| Directions for this task |
Which lines of the data contain the string "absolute"? Show each of them.
• • • • •
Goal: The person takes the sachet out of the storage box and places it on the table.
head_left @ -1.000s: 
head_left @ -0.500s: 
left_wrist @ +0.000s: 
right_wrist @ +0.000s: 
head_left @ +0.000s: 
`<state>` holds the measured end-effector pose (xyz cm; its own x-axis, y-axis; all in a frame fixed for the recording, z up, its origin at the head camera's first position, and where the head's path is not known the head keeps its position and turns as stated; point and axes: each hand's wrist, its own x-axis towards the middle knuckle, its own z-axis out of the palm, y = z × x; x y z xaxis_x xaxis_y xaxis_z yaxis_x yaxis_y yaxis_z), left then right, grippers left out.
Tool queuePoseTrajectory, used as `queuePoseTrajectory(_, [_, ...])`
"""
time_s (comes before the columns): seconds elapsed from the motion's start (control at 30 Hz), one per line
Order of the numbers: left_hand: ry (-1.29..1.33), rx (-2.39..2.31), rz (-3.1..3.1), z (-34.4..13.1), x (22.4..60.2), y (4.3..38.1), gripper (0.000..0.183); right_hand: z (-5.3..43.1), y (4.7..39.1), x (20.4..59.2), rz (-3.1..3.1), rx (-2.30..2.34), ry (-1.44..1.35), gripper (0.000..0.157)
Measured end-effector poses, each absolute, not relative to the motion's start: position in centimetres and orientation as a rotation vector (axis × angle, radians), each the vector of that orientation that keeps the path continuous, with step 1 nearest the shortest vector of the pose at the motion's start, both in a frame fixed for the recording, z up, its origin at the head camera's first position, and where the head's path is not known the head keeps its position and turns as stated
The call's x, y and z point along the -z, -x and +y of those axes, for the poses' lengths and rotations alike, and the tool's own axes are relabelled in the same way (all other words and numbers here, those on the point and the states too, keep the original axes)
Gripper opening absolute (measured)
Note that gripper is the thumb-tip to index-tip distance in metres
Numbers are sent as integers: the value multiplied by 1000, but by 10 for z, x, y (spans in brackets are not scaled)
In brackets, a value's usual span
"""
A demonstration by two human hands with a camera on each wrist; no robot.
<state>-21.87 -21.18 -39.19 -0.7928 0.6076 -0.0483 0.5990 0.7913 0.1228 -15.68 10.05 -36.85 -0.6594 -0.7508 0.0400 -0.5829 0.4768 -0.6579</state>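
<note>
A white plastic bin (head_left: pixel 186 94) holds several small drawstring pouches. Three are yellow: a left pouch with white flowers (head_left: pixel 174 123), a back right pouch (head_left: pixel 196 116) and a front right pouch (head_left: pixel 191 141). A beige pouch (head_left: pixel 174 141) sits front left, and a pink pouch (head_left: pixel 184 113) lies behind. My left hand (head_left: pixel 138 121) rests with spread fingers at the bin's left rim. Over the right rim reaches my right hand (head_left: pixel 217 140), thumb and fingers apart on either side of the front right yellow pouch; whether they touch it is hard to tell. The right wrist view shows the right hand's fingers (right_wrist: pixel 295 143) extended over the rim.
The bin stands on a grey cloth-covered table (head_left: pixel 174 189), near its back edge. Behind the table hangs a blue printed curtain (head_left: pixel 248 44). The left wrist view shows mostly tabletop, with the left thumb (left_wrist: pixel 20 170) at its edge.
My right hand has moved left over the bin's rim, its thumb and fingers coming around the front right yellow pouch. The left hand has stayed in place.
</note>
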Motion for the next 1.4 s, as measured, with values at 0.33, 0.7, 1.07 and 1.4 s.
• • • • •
| Answer for this exercise |
Measured end-effector poses, each absolute, not relative to the motion's start: position in centimetres and orientation as a rotation vector (axis × angle, radians), each the vector of that orientation that keeps the path continuous, with step 1 nearest the shortest vector of the pose at the motion's start, both in a frame fixed for the recording, z up, its origin at the head camera's first position, and where the head's path is not known the head keeps its position and turns as stated
Gripper opening absolute (measured)

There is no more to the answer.